> [What the task requires] Report every line of the material that contains the string "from".

> [Data segment]
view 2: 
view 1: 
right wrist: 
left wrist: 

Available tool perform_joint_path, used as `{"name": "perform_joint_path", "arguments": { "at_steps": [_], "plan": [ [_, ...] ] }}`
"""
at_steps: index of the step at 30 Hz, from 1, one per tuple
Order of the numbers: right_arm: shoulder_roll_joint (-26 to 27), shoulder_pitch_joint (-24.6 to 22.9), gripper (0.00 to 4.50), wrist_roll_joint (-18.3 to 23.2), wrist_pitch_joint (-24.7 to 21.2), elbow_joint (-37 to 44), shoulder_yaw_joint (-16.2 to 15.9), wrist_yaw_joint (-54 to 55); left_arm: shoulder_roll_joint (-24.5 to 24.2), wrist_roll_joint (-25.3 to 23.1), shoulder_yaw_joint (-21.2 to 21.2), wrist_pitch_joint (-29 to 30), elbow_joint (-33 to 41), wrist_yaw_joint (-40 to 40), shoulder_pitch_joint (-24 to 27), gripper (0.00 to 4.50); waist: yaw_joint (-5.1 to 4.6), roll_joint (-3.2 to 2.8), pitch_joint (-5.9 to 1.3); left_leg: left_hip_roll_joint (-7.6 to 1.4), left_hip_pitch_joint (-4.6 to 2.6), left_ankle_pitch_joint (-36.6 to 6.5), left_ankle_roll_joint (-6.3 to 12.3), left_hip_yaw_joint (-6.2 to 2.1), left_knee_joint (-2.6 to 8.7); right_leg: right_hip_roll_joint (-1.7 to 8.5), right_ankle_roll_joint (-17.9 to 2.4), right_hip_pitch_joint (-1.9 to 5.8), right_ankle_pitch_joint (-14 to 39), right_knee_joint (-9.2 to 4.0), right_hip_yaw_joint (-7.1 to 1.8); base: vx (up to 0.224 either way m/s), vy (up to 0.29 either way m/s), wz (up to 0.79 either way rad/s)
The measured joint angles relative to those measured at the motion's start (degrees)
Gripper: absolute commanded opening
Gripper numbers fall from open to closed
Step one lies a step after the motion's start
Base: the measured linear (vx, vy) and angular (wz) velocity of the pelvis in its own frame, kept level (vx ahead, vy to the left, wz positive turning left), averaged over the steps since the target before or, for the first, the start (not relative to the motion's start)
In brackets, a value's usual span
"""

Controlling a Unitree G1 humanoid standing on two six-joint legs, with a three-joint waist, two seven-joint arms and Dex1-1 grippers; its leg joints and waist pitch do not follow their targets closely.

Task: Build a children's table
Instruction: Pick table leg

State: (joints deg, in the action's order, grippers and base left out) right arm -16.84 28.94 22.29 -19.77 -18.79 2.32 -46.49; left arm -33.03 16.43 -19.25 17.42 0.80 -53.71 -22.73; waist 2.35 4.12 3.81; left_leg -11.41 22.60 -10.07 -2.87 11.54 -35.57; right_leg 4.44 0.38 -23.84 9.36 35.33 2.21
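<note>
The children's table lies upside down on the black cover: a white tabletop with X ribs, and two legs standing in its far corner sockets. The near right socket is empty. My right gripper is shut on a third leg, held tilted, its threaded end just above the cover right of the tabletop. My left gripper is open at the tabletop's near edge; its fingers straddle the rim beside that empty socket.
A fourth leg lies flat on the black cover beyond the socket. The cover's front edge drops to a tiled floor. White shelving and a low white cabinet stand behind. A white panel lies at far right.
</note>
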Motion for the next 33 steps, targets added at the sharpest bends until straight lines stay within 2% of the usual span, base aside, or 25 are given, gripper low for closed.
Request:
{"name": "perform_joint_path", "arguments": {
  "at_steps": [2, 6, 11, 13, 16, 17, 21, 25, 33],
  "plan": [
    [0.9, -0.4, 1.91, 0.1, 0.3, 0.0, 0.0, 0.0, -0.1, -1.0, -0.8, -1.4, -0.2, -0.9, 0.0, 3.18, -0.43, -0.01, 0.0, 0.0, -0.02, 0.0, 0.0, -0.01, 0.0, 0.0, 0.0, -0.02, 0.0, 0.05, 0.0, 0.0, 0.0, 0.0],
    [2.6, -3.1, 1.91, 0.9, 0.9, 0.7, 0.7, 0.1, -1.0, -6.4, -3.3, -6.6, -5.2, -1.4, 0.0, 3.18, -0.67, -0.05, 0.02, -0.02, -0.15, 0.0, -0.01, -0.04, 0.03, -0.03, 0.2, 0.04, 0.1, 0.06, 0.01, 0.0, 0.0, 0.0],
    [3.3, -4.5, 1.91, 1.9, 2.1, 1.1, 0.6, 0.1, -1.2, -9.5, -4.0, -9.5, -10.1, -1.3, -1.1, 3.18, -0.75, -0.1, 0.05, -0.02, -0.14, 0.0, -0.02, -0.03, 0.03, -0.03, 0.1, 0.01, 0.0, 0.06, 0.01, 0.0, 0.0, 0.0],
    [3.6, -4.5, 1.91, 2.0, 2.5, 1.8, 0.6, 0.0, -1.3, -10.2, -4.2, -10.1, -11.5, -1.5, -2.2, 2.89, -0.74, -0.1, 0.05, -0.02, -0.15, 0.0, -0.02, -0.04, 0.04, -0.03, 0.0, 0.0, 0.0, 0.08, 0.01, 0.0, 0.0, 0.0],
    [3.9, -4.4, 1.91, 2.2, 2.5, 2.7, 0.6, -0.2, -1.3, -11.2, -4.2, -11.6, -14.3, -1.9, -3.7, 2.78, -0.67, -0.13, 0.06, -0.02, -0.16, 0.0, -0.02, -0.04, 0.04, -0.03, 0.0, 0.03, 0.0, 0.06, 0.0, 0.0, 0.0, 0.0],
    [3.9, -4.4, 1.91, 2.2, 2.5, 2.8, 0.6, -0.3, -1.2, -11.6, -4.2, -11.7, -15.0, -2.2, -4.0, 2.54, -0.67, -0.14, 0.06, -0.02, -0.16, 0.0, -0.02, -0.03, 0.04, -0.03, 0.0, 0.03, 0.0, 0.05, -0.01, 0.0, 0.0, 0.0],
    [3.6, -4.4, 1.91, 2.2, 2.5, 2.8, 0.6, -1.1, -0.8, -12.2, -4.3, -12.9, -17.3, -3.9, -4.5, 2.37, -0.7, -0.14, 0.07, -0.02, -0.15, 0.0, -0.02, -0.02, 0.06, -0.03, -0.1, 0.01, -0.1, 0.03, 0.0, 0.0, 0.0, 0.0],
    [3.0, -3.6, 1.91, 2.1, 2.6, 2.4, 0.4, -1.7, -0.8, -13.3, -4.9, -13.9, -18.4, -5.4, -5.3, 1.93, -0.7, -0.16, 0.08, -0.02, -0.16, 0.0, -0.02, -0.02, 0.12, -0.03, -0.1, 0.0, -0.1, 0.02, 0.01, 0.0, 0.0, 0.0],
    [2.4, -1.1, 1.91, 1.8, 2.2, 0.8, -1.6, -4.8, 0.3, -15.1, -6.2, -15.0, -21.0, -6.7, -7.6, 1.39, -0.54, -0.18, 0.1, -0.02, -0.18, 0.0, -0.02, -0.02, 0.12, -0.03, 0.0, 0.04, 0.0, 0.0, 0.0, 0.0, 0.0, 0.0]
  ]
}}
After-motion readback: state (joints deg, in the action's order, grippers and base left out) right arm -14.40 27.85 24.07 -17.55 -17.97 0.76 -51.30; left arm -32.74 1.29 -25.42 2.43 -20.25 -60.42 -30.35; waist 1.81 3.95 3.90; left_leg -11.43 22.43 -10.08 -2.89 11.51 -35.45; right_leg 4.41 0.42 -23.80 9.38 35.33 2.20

> [Your response]
at_steps: index of the step at 30 Hz, from 1, one per tuple
Gripper numbers fall from open to closed

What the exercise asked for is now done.